-- Task to carry out --
For each line below, check for "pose"; give only the total of lines where it occurs.

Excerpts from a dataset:
════════

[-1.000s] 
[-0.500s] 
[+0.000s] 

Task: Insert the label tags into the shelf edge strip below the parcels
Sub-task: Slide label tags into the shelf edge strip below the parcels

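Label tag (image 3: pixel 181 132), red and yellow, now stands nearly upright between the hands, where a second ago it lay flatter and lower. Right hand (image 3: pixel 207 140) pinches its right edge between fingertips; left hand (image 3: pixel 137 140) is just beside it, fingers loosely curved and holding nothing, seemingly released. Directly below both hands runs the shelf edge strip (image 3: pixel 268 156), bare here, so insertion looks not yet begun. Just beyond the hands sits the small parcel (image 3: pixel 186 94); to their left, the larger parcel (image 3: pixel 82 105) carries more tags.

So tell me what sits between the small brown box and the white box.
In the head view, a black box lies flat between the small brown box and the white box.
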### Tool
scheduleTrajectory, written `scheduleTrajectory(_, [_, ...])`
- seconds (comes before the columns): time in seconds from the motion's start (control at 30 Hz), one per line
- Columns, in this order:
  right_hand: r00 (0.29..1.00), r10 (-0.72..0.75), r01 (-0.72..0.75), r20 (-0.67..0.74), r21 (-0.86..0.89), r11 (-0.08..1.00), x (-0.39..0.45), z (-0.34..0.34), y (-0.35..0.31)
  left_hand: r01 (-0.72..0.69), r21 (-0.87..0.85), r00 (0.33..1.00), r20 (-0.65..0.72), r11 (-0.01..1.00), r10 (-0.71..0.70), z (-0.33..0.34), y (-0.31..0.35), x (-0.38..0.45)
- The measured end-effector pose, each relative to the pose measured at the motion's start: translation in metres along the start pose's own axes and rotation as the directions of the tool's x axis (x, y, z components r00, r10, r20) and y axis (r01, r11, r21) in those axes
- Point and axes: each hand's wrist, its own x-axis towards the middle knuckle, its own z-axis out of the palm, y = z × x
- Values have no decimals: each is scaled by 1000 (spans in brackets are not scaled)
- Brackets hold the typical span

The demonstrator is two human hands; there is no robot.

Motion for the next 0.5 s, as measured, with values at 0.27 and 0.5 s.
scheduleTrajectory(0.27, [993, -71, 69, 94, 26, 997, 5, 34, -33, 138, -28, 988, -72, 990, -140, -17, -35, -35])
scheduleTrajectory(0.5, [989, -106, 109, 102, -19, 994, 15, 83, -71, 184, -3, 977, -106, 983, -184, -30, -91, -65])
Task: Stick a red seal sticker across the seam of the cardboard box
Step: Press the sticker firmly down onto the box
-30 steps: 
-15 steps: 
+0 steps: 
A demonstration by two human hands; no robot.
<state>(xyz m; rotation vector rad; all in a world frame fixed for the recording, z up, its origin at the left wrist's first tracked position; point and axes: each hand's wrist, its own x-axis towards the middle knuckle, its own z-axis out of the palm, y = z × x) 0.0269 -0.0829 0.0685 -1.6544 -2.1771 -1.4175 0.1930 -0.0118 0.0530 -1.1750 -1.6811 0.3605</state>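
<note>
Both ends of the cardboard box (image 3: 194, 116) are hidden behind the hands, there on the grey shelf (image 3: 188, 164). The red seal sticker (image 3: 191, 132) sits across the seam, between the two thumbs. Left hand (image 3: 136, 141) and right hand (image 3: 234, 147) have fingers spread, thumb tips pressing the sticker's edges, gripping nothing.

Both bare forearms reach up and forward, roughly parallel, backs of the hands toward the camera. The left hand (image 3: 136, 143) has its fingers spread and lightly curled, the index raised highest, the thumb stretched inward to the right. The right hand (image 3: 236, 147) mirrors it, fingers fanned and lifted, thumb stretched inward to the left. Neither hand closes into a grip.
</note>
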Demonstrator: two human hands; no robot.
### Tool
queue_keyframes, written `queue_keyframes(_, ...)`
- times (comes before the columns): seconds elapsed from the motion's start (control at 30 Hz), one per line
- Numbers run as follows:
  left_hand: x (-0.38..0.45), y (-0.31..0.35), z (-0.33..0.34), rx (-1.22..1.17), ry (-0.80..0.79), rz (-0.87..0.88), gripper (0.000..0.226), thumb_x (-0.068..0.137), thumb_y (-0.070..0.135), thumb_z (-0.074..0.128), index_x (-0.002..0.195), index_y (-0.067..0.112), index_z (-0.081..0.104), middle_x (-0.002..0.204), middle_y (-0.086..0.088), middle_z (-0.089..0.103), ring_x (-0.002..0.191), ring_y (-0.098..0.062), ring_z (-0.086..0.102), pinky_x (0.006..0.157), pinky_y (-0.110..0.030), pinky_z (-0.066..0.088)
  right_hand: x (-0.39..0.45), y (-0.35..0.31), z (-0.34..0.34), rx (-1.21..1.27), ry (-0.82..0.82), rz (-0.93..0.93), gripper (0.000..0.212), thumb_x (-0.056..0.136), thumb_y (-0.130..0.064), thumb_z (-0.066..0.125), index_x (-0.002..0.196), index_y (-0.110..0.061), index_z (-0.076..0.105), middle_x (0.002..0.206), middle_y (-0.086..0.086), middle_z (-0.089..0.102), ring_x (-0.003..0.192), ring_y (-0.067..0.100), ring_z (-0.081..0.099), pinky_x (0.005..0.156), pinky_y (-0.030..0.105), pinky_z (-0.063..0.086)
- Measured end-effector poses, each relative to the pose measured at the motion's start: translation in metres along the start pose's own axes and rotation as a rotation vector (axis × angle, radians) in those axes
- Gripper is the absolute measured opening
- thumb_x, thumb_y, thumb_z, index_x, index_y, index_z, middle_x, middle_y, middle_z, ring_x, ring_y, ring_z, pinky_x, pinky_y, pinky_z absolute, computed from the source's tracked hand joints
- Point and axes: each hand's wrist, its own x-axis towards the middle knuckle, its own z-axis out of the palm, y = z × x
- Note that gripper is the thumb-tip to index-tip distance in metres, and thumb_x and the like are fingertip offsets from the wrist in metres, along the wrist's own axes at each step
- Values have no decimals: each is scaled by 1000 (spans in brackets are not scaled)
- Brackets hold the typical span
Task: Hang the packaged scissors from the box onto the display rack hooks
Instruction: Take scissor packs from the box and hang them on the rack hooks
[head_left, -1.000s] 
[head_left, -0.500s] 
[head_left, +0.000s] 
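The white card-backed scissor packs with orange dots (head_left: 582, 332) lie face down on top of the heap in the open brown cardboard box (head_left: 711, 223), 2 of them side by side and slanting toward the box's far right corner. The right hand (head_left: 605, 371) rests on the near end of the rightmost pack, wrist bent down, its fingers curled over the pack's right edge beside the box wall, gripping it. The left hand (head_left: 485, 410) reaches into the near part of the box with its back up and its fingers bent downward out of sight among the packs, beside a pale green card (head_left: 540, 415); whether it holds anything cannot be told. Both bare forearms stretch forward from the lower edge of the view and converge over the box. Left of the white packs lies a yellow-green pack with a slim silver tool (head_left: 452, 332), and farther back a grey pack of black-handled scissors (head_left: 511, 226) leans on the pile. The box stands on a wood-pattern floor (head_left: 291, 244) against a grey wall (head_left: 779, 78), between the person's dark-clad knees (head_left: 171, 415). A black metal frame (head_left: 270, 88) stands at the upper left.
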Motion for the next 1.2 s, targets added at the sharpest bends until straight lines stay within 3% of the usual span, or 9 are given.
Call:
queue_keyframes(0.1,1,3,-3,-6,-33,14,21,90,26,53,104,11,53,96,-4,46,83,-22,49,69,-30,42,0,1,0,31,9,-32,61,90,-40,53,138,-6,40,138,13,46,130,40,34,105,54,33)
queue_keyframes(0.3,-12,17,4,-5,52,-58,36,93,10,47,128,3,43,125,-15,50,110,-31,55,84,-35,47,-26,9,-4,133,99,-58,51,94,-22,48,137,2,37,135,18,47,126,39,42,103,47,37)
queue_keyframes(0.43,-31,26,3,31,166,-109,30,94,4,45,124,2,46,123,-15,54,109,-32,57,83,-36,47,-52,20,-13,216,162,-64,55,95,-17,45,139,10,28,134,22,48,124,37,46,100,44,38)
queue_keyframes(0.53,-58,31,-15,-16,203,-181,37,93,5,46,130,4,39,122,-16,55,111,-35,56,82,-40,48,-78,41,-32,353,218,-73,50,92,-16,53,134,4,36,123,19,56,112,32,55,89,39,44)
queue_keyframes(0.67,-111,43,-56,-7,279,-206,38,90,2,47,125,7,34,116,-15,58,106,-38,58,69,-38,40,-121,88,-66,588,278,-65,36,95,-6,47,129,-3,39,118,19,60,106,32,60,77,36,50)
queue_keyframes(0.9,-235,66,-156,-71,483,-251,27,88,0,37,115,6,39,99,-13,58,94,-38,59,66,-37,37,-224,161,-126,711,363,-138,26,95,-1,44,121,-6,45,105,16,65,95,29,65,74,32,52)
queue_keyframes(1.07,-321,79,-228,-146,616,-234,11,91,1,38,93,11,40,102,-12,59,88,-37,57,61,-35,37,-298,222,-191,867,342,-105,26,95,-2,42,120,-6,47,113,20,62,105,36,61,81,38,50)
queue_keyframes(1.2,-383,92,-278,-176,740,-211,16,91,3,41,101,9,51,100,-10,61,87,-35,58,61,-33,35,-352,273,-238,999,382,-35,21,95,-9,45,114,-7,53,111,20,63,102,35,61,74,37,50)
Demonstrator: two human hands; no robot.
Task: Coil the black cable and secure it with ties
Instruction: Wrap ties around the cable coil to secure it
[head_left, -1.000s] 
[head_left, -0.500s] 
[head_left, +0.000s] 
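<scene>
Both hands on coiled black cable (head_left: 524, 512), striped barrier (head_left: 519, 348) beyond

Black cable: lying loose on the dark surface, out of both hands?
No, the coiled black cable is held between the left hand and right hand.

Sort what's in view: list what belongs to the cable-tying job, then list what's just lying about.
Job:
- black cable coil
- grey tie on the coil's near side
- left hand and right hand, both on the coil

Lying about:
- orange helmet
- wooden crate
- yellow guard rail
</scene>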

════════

-- Written answer --
2